La caponata sicilienne fait partie de ces recettes méditerranéennes qui semblent simples mais qui racontent, en quelques ingrédients, toute une culture du goût. Les références françaises comme Marmiton et Journal des Femmes rappellent le socle classique du plat : aubergine, céleri, olives, câpres, vinaigre et sucre, réunis dans cet équilibre aigre-doux que les Italiens appellent agrodolce. Cette tension entre douceur, acidité et salinité est la vraie signature de la caponata ; sans elle, on aurait seulement une poêlée de légumes du soleil, agréable certes, mais privée de son identité sicilienne.
La caponata est souvent rapprochée de la ratatouille, mais c'est une cousine, pas une jumelle. L'une des histoires les plus souvent reprises, notamment par Un déjeuner de soleil, relie son nom au « capone », un poisson servi autrefois avec une sauce aigre-douce sur les tables plus aisées de Sicile, avant que les aubergines ne deviennent la version populaire et paysanne du plat. Cette filiation explique sa profondeur gustative : la caponata n'est pas seulement végétale, elle cherche toujours une sensation de relief, de contraste, presque de condiment généreux. C'est aussi pour cela qu'elle peut se servir en antipasti, en entrée, en garniture ou sur de simples tranches de pain grillé.

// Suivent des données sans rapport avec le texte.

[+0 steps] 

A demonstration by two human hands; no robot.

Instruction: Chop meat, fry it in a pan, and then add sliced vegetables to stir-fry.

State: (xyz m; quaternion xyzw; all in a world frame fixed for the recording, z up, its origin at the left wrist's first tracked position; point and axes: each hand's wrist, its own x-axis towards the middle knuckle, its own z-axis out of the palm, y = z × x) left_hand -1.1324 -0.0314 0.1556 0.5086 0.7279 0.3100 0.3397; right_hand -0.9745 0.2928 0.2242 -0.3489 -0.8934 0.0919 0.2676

Ce qui fait le charme des vraies caponatas, c'est qu'il n'en existe pas une seule. Les versions familiales changent d'une ville à l'autre et parfois d'un marché à l'autre : L'Atelier des Chefs met en avant une lecture très antipasti avec raisins secs, tandis que 750g propose une version plus personnelle avec anchois et oeuf poché. La recette Yumo reste, elle, dans une ligne claire et très accessible : aubergine, poivron rouge, céleri, olives vertes et câpres composent une base lisible, fraîche et ensoleillée. Le poivron adoucit l'ensemble, le céleri apporte un croquant végétal bienvenu, et le basilic en finition allège le registre aigre-doux.
Cette caponata est donc idéale pour qui veut une recette généreuse mais facile à servir au quotidien. Elle accompagne aussi bien un poisson grillé qu'un buffet d'été, et elle gagne même à être préparée à l'avance, comme le suggèrent plusieurs sources françaises. Pour composer un menu italien cohérent, servez-la avant des pâtes carbonara puis terminez avec un tiramisu ; pour un apéritif dînatoire, proposez-la simplement sur des crostini bien grillés. Servie tiède ou à température ambiante, elle offre ce que la cuisine sicilienne réussit si bien : beaucoup de caractère, sans lourdeur, avec une impression de soleil qui dure longtemps en bouche.